### Instructions to follow
Copy the data word for word, keeping every line.

### Dataset section
□ □ □ □

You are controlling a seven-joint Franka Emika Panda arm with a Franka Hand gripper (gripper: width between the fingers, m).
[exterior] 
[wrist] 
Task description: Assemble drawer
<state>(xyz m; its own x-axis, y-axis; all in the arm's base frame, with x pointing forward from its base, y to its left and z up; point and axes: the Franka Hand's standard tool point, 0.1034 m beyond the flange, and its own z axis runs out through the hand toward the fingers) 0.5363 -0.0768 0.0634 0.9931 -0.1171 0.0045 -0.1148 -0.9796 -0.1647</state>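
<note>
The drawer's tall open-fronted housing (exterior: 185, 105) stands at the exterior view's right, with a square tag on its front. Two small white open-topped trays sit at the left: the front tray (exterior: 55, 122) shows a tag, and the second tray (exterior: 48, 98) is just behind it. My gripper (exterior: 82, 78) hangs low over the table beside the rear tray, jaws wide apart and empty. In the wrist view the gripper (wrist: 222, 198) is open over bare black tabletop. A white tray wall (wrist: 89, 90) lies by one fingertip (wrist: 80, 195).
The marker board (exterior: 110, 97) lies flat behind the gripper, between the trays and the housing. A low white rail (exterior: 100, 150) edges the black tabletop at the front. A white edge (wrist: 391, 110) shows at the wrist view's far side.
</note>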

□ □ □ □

### Solution to this task
You are controlling a seven-joint Franka Emika Panda arm with a Franka Hand gripper (gripper: width between the fingers, m).
[exterior] 
[wrist] 
Task description: Assemble drawer
<state>(xyz m; its own x-axis, y-axis; all in the arm's base frame, with x pointing forward from its base, y to its left and z up; point and axes: the Franka Hand's standard tool point, 0.1034 m beyond the flange, and its own z axis runs out through the hand toward the fingers) 0.5363 -0.0768 0.0634 0.9931 -0.1171 0.0045 -0.1148 -0.9796 -0.1647</state>
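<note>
The drawer's tall open-fronted housing (exterior: 185, 105) stands at the exterior view's right, with a square tag on its front. Two small white open-topped trays sit at the left: the front tray (exterior: 55, 122) shows a tag, and the second tray (exterior: 48, 98) is just behind it. My gripper (exterior: 82, 78) hangs low over the table beside the rear tray, jaws wide apart and empty. In the wrist view the gripper (wrist: 222, 198) is open over bare black tabletop. A white tray wall (wrist: 89, 90) lies by one fingertip (wrist: 80, 195).
The marker board (exterior: 110, 97) lies flat behind the gripper, between the trays and the housing. A low white rail (exterior: 100, 150) edges the black tabletop at the front. A white edge (wrist: 391, 110) shows at the wrist view's far side.
</note>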

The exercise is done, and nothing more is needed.